§ **What you need to do**: Make an exact copy of the lines below.
•••••
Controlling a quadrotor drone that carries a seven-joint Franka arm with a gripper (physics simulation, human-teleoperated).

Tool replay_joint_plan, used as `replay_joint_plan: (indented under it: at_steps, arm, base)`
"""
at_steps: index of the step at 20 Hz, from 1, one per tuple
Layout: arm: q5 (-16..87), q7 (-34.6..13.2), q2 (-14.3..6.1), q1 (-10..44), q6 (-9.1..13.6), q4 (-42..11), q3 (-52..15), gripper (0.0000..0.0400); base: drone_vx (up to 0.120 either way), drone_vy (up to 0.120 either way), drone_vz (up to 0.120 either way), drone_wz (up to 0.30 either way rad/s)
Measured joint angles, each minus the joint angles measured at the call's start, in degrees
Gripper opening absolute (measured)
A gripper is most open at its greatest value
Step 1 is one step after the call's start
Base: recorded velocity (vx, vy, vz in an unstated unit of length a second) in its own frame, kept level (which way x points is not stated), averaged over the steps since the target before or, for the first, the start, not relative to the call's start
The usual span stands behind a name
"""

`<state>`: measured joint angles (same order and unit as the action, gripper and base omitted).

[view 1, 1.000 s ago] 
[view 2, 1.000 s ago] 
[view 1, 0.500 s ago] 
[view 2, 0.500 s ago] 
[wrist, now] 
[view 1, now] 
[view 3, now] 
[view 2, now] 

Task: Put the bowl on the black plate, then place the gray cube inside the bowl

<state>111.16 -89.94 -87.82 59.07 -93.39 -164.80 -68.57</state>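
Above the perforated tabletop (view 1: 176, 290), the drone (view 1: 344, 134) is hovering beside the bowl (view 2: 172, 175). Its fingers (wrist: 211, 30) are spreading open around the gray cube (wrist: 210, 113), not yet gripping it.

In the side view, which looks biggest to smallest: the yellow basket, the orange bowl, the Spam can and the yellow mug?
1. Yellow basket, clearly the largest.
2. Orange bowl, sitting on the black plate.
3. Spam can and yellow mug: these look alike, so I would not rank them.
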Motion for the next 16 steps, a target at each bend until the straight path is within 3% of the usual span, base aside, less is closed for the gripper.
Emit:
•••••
§ **Written solution**:
Controlling a quadrotor drone that carries a seven-joint Franka arm with a gripper (physics simulation, human-teleoperated).

Tool replay_joint_plan, used as `replay_joint_plan: (indented under it: at_steps, arm, base)`
"""
at_steps: index of the step at 20 Hz, from 1, one per tuple
Layout: arm: q5 (-16..87), q7 (-34.6..13.2), q2 (-14.3..6.1), q1 (-10..44), q6 (-9.1..13.6), q4 (-42..11), q3 (-52..15), gripper (0.0000..0.0400); base: drone_vx (up to 0.120 either way), drone_vy (up to 0.120 either way), drone_vz (up to 0.120 either way), drone_wz (up to 0.30 either way rad/s)
Measured joint angles, each minus the joint angles measured at the call's start, in degrees
Gripper opening absolute (measured)
A gripper is most open at its greatest value
Step 1 is one step after the call's start
Base: recorded velocity (vx, vy, vz in an unstated unit of length a second) in its own frame, kept level (which way x points is not stated), averaged over the steps since the target before or, for the first, the start, not relative to the call's start
The usual span stands behind a name
"""

`<state>`: measured joint angles (same order and unit as the action, gripper and base omitted).

[view 1, 1.000 s ago] 
[view 2, 1.000 s ago] 
[view 1, 0.500 s ago] 
[view 2, 0.500 s ago] 
[wrist, now] 
[view 1, now] 
[view 3, now] 
[view 2, now] 

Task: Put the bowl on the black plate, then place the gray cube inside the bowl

<state>111.16 -89.94 -87.82 59.07 -93.39 -164.80 -68.57</state>
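Above the perforated tabletop (view 1: 176, 290), the drone (view 1: 344, 134) is hovering beside the bowl (view 2: 172, 175). Its fingers (wrist: 211, 30) are spreading open around the gray cube (wrist: 210, 113), not yet gripping it.

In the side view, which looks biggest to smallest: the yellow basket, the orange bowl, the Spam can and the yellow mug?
1. Yellow basket, clearly the largest.
2. Orange bowl, sitting on the black plate.
3. Spam can and yellow mug: these look alike, so I would not rank them.
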Motion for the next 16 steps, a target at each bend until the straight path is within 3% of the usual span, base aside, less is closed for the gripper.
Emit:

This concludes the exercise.